Problem to solve: Provide only the number of lines in the listing that contain the string "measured".

Data to use:
● ● ●

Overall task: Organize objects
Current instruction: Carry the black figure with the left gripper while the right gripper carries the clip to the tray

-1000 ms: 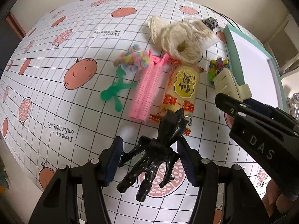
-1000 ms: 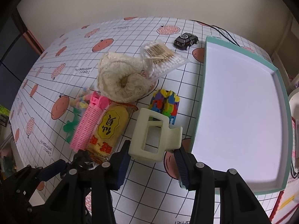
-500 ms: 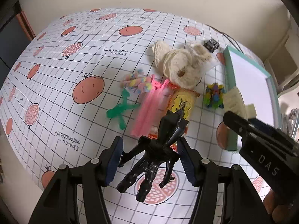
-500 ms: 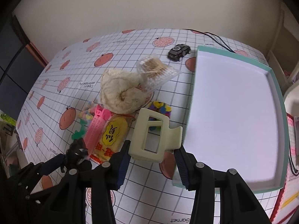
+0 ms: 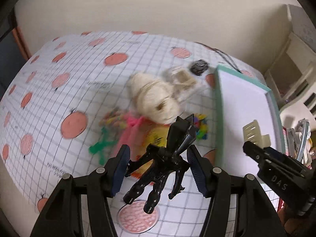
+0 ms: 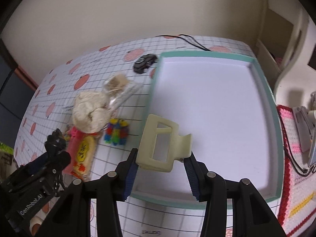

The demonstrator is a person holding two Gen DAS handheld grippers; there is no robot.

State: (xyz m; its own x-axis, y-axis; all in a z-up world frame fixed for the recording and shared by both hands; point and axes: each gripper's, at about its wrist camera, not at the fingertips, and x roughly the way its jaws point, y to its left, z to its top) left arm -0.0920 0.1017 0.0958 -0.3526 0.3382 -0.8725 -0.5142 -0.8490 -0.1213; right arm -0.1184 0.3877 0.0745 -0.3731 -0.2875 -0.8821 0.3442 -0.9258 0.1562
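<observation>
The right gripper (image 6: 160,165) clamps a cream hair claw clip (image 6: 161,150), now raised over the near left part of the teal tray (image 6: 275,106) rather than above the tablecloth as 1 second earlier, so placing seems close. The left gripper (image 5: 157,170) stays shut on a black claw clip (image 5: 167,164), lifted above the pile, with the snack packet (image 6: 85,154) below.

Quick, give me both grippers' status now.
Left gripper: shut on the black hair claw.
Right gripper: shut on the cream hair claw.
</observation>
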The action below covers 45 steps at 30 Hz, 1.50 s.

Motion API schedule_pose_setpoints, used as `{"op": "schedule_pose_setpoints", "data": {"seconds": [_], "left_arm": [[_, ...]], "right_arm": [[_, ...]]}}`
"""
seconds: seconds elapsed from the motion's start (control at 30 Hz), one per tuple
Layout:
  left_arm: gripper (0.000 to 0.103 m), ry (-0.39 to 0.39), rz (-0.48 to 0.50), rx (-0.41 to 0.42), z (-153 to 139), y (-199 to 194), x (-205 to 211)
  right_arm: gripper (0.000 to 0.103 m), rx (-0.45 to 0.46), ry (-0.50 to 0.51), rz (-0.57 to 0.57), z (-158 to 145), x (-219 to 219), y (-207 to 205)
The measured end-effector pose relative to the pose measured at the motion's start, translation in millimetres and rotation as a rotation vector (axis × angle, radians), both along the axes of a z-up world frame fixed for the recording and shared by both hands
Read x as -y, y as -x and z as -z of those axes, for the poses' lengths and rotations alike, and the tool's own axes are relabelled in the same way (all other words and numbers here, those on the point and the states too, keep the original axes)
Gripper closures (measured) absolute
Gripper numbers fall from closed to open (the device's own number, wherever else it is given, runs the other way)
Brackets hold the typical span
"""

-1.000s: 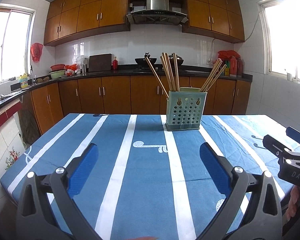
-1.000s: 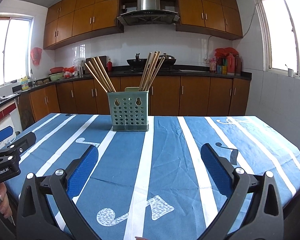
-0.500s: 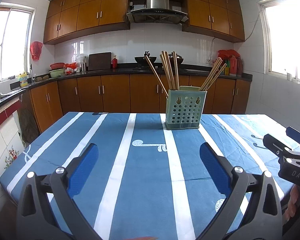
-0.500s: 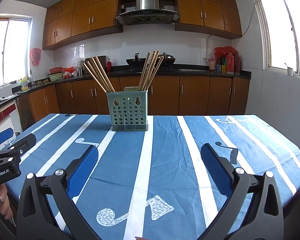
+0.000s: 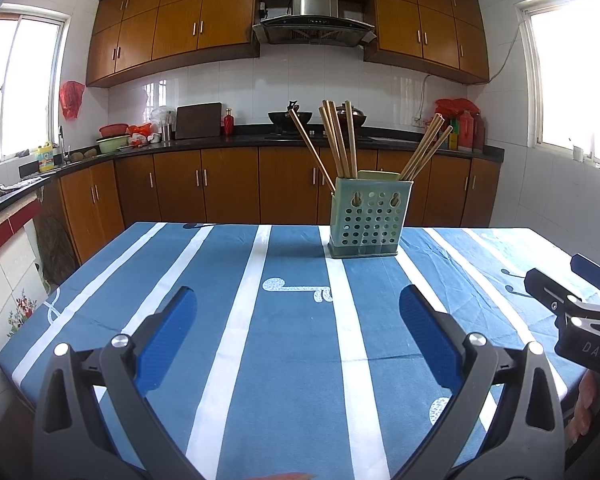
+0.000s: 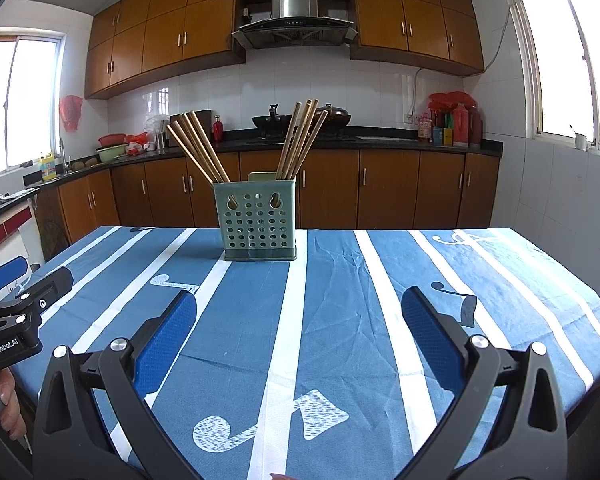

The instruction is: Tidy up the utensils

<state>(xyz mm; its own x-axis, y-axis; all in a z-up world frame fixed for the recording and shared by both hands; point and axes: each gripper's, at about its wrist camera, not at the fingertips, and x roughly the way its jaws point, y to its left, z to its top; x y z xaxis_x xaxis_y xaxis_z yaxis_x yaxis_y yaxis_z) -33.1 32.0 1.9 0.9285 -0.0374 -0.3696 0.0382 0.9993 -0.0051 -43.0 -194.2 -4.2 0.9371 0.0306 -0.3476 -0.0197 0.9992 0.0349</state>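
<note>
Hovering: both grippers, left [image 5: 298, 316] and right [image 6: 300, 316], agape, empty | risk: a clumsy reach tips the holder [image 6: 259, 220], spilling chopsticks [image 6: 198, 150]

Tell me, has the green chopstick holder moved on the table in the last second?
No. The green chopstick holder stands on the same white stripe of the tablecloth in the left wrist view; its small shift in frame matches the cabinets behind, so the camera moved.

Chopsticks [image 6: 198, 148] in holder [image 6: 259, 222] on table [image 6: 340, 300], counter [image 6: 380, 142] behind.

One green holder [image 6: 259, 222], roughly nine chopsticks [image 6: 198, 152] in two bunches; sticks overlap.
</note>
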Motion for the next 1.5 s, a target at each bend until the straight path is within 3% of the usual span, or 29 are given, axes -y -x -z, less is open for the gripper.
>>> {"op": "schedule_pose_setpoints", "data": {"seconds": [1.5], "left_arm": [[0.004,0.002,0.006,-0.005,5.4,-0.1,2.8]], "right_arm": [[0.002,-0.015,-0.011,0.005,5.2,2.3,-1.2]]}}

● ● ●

Response: 2